_What this task involves:_ Take every line containing "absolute" out of the records.

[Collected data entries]
+ + + +

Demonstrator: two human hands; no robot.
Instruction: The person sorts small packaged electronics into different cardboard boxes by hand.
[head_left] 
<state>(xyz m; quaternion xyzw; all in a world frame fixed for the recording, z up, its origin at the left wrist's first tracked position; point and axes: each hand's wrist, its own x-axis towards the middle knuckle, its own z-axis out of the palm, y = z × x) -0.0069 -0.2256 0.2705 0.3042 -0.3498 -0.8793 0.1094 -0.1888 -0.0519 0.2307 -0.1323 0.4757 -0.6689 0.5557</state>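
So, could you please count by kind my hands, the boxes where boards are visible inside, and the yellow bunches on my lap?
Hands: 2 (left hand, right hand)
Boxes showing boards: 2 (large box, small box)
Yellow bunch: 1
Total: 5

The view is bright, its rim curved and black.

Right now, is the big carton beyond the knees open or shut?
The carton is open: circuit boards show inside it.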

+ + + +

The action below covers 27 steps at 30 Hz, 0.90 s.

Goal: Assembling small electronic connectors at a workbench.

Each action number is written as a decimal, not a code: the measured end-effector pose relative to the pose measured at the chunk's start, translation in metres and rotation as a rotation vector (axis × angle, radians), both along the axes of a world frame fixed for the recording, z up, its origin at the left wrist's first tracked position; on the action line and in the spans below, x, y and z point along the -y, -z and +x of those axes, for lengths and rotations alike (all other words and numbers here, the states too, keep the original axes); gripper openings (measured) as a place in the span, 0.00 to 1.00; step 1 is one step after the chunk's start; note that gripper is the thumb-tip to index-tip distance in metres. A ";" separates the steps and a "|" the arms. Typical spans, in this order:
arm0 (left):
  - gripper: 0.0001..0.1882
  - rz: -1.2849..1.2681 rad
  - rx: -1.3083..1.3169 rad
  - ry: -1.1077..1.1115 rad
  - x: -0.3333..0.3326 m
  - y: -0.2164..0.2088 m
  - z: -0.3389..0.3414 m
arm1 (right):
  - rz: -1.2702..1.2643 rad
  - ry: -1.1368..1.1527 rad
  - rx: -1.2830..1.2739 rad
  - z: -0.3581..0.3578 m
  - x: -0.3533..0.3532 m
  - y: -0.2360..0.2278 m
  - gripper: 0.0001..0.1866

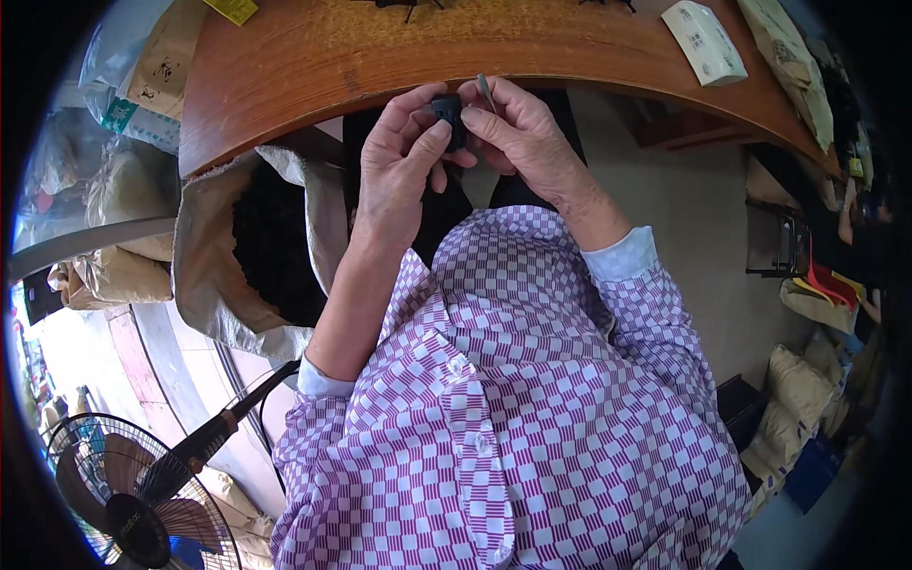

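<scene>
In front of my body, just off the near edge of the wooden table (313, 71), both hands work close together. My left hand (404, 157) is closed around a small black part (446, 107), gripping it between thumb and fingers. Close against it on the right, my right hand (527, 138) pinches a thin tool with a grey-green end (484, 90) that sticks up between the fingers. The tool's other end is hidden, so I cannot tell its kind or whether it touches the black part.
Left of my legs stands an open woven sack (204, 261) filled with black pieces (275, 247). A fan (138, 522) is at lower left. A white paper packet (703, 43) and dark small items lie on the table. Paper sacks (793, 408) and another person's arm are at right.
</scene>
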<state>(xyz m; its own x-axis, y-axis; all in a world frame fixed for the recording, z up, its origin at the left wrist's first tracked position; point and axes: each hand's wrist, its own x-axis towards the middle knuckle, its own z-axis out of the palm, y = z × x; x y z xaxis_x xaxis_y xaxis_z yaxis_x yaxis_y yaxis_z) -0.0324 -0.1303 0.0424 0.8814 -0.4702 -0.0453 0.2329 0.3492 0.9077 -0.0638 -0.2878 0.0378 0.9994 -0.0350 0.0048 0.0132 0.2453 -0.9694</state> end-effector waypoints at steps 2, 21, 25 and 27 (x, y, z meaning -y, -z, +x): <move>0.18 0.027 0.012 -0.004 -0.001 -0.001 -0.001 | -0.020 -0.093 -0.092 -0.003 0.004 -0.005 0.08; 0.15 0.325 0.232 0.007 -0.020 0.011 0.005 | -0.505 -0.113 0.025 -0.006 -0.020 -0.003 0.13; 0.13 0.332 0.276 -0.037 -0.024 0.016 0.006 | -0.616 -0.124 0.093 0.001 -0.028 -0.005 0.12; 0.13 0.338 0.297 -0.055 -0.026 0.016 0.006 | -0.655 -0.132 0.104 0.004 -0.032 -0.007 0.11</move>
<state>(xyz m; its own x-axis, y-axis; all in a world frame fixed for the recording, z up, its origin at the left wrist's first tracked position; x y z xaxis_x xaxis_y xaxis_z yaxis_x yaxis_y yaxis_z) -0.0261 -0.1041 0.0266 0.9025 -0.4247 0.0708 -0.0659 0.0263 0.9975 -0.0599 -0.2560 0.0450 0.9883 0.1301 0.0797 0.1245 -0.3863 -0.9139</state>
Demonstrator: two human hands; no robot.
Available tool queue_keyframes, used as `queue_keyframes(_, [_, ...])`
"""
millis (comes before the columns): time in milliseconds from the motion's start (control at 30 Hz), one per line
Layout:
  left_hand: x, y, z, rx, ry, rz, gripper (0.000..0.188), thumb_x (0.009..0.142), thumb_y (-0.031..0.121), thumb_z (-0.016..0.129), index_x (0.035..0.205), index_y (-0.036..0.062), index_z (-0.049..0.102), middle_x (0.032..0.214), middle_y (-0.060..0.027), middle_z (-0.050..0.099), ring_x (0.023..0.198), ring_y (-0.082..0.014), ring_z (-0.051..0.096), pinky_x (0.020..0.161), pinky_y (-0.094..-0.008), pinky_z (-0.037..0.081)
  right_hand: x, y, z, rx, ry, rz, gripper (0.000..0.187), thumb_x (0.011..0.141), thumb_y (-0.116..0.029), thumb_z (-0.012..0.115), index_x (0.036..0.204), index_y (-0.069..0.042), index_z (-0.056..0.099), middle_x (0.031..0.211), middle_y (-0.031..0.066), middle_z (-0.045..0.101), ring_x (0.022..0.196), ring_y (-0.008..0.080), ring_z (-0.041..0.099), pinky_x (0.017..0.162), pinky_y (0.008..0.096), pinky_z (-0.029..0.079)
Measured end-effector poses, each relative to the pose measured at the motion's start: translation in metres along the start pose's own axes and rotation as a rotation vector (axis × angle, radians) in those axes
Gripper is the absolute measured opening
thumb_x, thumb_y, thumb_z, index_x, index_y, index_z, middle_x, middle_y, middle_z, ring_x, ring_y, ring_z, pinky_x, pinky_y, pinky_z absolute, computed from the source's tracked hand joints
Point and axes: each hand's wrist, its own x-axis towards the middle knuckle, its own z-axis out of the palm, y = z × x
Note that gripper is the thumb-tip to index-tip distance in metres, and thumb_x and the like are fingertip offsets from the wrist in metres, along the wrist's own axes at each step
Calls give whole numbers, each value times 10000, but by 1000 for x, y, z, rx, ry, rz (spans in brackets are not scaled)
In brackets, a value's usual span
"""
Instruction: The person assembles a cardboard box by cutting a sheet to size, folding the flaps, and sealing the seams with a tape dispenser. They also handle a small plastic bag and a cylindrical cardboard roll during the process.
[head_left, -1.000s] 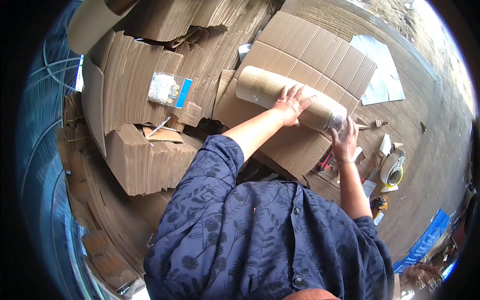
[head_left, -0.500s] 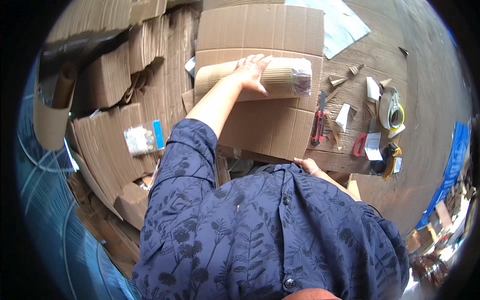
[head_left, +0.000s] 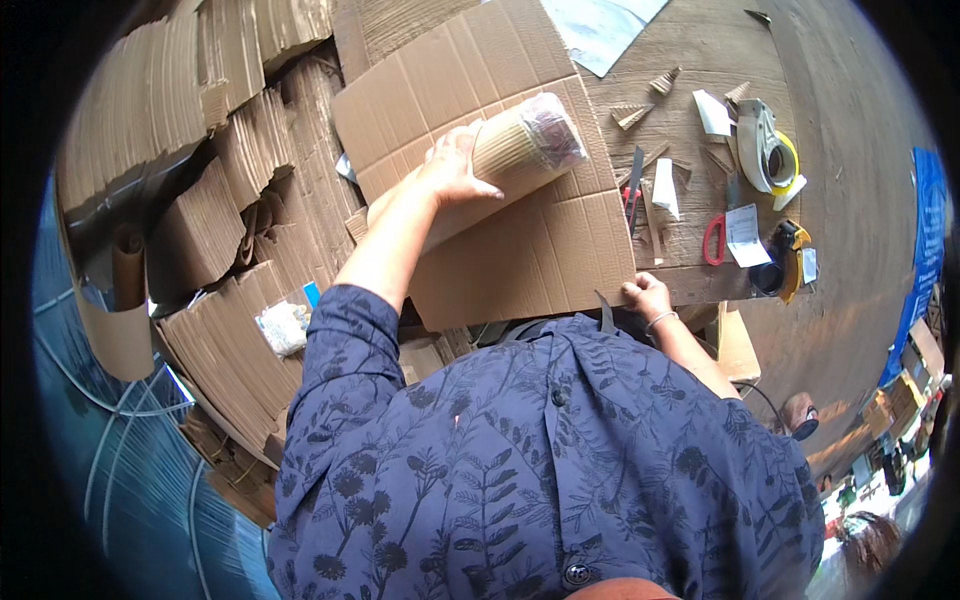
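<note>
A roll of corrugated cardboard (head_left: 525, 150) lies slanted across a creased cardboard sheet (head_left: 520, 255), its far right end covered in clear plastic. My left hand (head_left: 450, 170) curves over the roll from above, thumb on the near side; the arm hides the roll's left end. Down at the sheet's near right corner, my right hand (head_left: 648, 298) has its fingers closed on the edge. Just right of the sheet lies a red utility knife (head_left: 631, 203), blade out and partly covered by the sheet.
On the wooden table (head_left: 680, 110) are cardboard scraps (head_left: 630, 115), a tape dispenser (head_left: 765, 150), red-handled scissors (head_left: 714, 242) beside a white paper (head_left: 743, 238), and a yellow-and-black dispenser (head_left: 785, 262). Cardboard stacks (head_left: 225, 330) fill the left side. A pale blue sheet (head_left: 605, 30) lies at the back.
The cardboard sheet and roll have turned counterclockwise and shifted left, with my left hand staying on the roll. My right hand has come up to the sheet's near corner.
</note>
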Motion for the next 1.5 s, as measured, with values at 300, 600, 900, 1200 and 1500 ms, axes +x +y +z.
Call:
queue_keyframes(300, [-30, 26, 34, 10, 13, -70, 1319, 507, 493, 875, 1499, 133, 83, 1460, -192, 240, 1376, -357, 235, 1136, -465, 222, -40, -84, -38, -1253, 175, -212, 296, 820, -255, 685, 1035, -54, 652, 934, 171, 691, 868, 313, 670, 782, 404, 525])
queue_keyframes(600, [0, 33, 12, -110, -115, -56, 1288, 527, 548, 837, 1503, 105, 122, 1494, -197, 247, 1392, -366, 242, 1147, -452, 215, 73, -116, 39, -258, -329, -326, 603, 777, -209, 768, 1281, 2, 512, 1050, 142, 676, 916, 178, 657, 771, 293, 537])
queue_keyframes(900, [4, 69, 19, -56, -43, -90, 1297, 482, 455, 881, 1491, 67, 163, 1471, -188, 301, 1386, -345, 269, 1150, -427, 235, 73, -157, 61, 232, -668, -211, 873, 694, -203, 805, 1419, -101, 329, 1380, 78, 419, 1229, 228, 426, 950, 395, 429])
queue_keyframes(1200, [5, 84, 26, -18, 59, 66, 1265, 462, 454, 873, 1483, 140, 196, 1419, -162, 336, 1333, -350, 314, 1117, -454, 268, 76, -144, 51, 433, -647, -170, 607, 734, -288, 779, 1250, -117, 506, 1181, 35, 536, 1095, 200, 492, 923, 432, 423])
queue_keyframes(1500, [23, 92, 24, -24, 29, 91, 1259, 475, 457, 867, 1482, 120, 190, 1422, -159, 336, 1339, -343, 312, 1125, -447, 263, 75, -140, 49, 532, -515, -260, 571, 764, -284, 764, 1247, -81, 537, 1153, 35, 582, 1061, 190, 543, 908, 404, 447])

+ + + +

_Result of the task:_
Gripper is the absolute measured opening
thumb_x, thumb_y, thumb_z, index_x, index_y, index_z, middle_x, middle_y, middle_z, ring_x, ring_y, ring_z, pinky_x, pinky_y, pinky_z absolute, computed from the source's tracked hand joints

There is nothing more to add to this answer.